▸ **Aim of the task**
Copy out lines with the word "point" from the material that follows.
= Beginning of Section =
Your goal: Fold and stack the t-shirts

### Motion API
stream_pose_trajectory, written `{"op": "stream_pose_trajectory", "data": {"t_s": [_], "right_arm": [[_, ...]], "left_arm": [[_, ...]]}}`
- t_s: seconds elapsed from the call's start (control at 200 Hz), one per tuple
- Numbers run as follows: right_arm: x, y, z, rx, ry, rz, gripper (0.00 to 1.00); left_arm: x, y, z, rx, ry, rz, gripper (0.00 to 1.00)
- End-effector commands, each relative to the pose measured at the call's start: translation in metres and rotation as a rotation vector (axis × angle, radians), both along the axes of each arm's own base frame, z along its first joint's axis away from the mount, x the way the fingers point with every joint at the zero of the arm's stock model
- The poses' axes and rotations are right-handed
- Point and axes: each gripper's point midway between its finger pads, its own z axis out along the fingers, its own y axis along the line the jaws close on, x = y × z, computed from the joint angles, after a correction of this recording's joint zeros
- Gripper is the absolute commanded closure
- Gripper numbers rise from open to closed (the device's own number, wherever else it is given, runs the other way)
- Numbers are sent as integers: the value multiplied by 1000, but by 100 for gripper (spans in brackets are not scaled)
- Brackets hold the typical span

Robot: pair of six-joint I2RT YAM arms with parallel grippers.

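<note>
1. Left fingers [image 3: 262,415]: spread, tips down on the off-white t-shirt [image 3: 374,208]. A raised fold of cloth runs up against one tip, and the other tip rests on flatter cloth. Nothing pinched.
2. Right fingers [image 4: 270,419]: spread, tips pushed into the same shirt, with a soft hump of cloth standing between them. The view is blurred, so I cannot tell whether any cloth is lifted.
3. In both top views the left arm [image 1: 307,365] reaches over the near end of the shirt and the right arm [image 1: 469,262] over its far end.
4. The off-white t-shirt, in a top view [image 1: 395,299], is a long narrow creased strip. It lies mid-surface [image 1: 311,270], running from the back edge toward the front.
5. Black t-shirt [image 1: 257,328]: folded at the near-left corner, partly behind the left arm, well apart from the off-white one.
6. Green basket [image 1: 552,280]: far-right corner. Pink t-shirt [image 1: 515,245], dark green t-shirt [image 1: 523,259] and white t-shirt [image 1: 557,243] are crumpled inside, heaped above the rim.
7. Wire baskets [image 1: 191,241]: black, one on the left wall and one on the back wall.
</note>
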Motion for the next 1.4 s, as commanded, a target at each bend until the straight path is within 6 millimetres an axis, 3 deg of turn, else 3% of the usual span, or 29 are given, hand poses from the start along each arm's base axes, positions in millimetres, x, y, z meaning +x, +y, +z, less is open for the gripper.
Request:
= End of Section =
▸ **Response below**
- End-effector commands, each relative to the pose measured at the call's start: translation in metres and rotation as a rotation vector (axis × angle, radians), both along the axes of each arm's own base frame, z along its first joint's axis away from the mount, x the way the fingers point with every joint at the zero of the arm's stock model
- Point and axes: each gripper's point midway between its finger pads, its own z axis out along the fingers, its own y axis along the line the jaws close on, x = y × z, computed from the joint angles, after a correction of this recording's joint zeros

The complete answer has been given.